Researchers Boost Efficiency of Multi-Hop Wireless Networks
Multi-hop wireless networks can provide data access for large and unconventional spaces, but they have long faced significant limits on the amount of data they can transmit. Now researchers from North Carolina State University have developed a more efficient data transmission approach that can boost the amount of data the networks can transmit by 20 to 80 percent.
“Our approach increases the average amount of data that can be transmitted within the network by at least 20 percent for networks with randomly placed nodes – and up to 80 percent if the nodes are positioned in clusters within the network,” says Dr. Rudra Dutta, an associate professor of computer science at NC State and co-author of a paper on the research. The approach also makes the network more energy efficient, which can extend the lifetime of the network if the nodes are battery-powered.
Multi-hop wireless networks utilize multiple wireless nodes to provide coverage to a large area by forwarding and receiving data wirelessly between the nodes. However, these networks have “hot spots” – places in the network where multiple wireless transmissions can interfere with each other. This limits how quickly the network can transfer data, because the nodes have to take turns transmitting data at these congested points.
Data can be transmitted at low power over short distances, which limits the degree of interference with other nodes. But this approach means that the data may have to be transmitted through many nodes before reaching its final destination. Or, data can be transmitted at high power, which means the data can be sent further and more quickly – but the powerful transmission may interfere with transmissions from many other nodes.

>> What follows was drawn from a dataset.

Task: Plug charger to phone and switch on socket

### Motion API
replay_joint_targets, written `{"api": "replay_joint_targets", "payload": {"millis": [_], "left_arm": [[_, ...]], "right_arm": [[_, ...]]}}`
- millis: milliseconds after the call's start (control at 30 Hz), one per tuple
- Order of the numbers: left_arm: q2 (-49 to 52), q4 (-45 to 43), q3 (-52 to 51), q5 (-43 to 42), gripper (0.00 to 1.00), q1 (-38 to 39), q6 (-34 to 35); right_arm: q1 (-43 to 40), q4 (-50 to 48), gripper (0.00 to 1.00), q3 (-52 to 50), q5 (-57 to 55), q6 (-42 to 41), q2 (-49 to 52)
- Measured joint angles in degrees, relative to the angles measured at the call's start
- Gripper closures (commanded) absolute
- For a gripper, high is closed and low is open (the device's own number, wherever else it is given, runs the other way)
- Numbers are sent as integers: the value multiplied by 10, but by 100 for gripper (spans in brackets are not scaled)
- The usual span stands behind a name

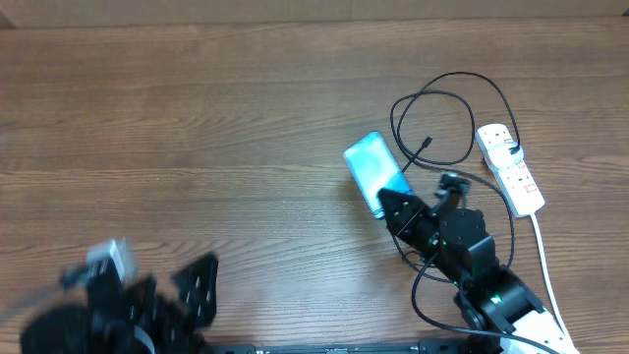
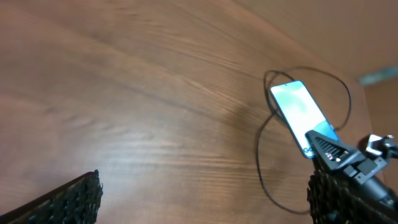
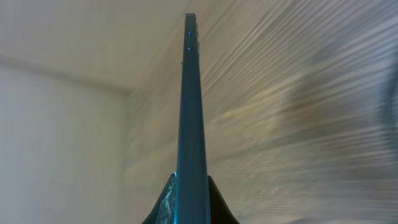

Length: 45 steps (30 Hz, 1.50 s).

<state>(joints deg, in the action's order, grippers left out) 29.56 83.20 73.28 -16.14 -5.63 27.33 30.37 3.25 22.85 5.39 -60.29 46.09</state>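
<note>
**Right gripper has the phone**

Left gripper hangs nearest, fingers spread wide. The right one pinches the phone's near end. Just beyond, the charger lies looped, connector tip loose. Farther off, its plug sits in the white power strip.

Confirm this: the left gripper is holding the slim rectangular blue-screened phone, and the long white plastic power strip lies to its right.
Not quite: the right gripper, not the left, is holding the slim rectangular blue-screened phone, as the overhead view shows. The long white plastic power strip does lie to its right.
</note>
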Motion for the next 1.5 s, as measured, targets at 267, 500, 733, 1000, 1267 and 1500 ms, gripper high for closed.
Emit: {"api": "replay_joint_targets", "payload": {"millis": [267, 500, 733, 1000, 1267, 1500], "left_arm": [[-97, 36, -21, 26, 0, 0, 120], [-98, -95, -187, -74, 0, 0, 179], [-91, -442, -402, -265, 1, 0, 288], [-85, -676, -572, -345, 18, 0, 449], [-85, -725, -577, -344, 39, 0, 507], [-85, -725, -577, -338, 41, 0, 539]], "right_arm": [[0, -149, 96, -11, 122, -28, 92], [0, -223, 96, -12, 180, -42, 162], [0, -244, 96, -13, 203, -46, 167], [24, -250, 96, -13, 210, -123, 167], [90, -318, 96, -14, 191, -223, 167], [139, -321, 96, -14, 150, -285, 174]]}}
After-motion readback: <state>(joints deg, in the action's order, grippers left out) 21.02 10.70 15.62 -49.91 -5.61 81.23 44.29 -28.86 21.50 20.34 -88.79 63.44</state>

Dutta and Ph.D. student Parth Pathak developed an approach called centrality-based power control to address the problem. Their approach uses an algorithm that instructs each node in the network on how much power to use for each transmission depending on its final destination.

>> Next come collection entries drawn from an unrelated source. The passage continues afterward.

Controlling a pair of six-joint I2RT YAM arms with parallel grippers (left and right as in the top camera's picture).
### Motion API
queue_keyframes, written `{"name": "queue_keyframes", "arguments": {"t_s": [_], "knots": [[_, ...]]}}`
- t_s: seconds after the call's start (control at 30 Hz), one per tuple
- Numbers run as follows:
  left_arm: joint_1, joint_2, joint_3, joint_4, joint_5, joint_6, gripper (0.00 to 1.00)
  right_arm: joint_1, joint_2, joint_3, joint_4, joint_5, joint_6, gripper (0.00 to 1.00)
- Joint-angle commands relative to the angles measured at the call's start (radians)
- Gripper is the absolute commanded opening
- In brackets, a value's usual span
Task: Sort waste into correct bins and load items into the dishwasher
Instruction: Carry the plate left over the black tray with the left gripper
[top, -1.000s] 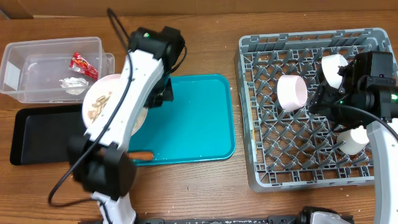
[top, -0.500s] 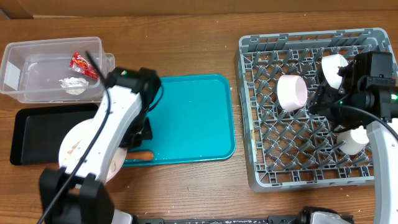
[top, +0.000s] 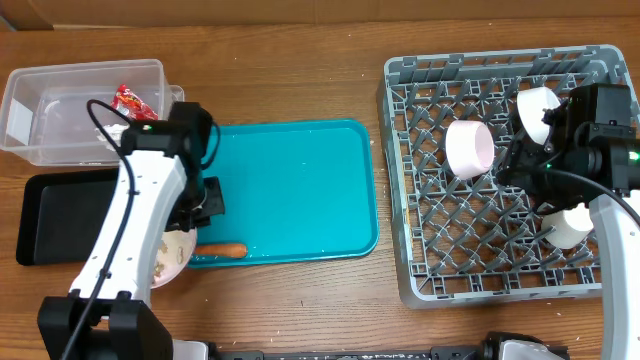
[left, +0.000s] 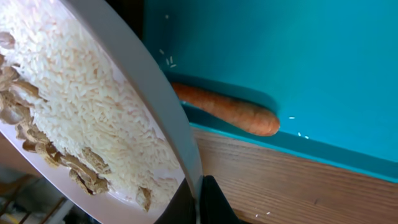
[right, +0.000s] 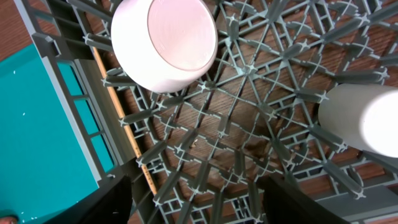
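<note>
- The plate (top: 172, 260), held up by the clear tub (top: 40, 110) a second ago, has been lowered to the black tray's (top: 60, 215) lower-right corner. It is tilted and the rice is still aboard, so dumping is judged pending.
- Its rim is clenched by the left fingers (left: 214, 205).
- The carrot (top: 222, 250) is seen on the teal tray's (top: 300, 190) lower-left edge, long axis left-right.
- The right fingers (right: 106, 202) are held released over the rack (top: 480, 240).

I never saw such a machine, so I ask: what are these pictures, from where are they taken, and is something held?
These are two robot arms at a wooden table. One picture looks down from above; the other two come from cameras on each wrist. The left claw is shut on the rim of a tilted plate carrying rice. A carrot lies on the teal tray. The right claw is open above a grey dish rack with two bowls and a cup.
</note>
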Motion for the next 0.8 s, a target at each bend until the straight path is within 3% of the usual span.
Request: {"name": "queue_keyframes", "arguments": {"t_s": [0.0,0.43,0.77], "knots": [[0.048,-0.017,-0.004,0.010,0.034,0.082,0.04,-0.002,-0.002,0.001,0.000,-0.010,-0.003,0.70],[0.111,0.028,0.002,0.066,0.060,0.127,0.04,-0.002,-0.002,0.000,-0.006,-0.010,-0.003,0.70],[0.111,0.125,0.153,0.036,0.038,0.132,0.04,-0.002,-0.002,0.000,-0.006,-0.010,-0.003,0.70]]}}
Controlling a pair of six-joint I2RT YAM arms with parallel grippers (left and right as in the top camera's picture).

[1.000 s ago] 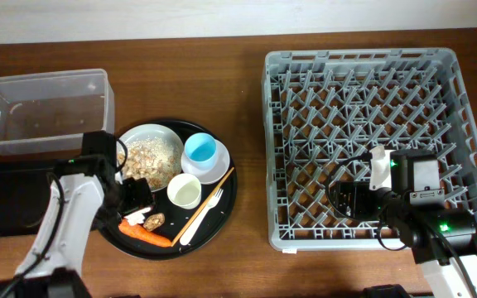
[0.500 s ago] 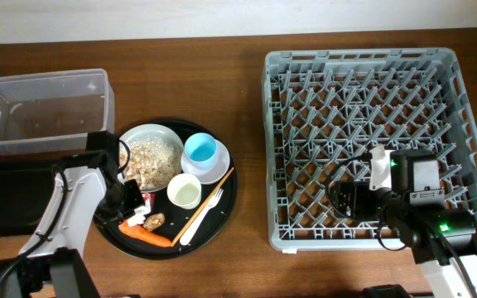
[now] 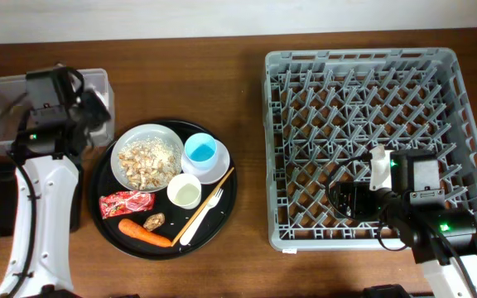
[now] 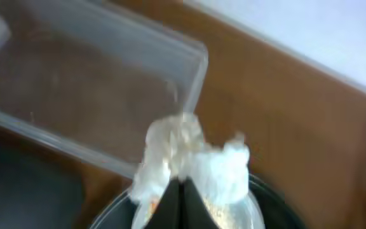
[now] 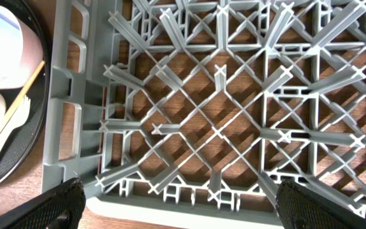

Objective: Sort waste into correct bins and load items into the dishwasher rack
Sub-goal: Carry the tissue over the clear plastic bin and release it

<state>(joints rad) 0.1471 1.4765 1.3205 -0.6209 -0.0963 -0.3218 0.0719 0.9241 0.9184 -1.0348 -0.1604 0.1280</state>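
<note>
Pincer with wad beside tub corner

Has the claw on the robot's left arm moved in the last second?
Yes. The left claw left the round black tray and went toward the picture's top, to the clear tub corner, gripping a white wad.

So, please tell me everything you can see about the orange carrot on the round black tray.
The orange carrot is whole and tapered, with its thick end to the left and its thin tip to the right. It lies flat on the round black tray near its front rim, just in front of the crumpled red-and-white wrapper and the small brown lump. Nothing holds it.
</note>
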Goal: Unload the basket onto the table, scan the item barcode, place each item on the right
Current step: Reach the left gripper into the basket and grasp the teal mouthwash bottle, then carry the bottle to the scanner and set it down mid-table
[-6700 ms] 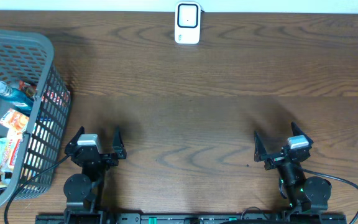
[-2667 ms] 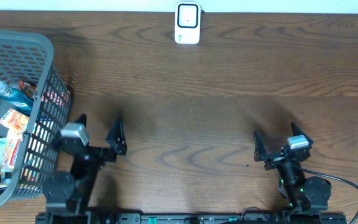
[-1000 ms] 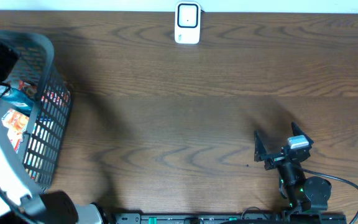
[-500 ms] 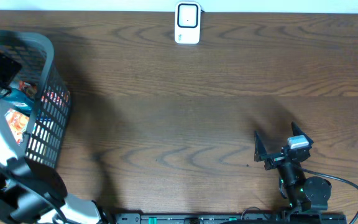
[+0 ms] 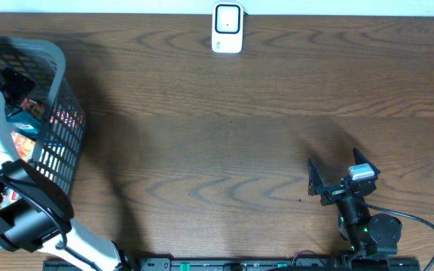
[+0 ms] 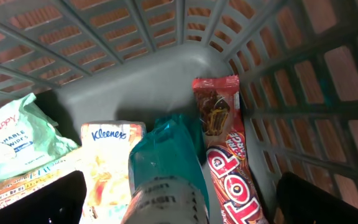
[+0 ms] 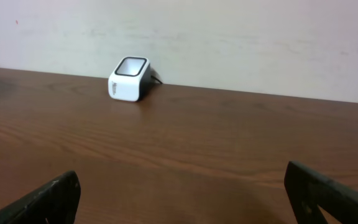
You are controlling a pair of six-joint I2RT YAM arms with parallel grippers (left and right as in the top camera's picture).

The algorithm optimizes system efficiency by determining when a powerful transmission is worth the added signal disruption, and when less powerful transmissions are needed.
The paper, “Centrality-based power control for hot-spot mitigation in multi-hop wireless networks,” is published online by the journal Computer Communications, and is in press for a print version of an upcoming issue of the journal. Pathak is lead author. The research was supported in part by the U.S. Army Research Office.
Note to Editors: The study abstract follows.
“Centrality-based power control for hot-spot mitigation in multi-hop wireless networks”
Authors: Parth H. Pathak, Rudra Dutta, North Carolina State University
Published: online in Computer Communications
Abstract: When shortest path routing is employed in large scale multi-hop wireless networks such as sensor networks, nodes located near the center of the network have to perform disproportionate amount of relaying for others. Nodes in such traffic hot-spots deplete their batteries faster than others due to their high relay load. These traffic hot-spots also adversely affect the network capacity due to increased congestion in the regions. To solve the problem, various divergent routing schemes are used which route the data on center-avoiding divergent routing paths. Though they achieve better load balancing, overall relaying is increased significantly due to their longer routing paths. In this paper, we propose power control as a way for balancing relay load and mitigating hot-spots in wireless sensor networks. Using a heuristic based on the concept of centrality, we show that if we increase the power levels of only the nodes which are expected to relay more packets, significant relay load balancing can be achieved even with shortest path routing. Different from divergent routing schemes, such load balancing strategy is applicable to any arbitrary topology and traffic pattern. With extensive simulations, we show that centrality based power control can drastically increase the network lifetime of sensor networks. We compare its performance with other divergent routing schemes and multiple battery level assignment strategy. Also, it is shown that centrality based power control results into better throughput capacity in many different topologies.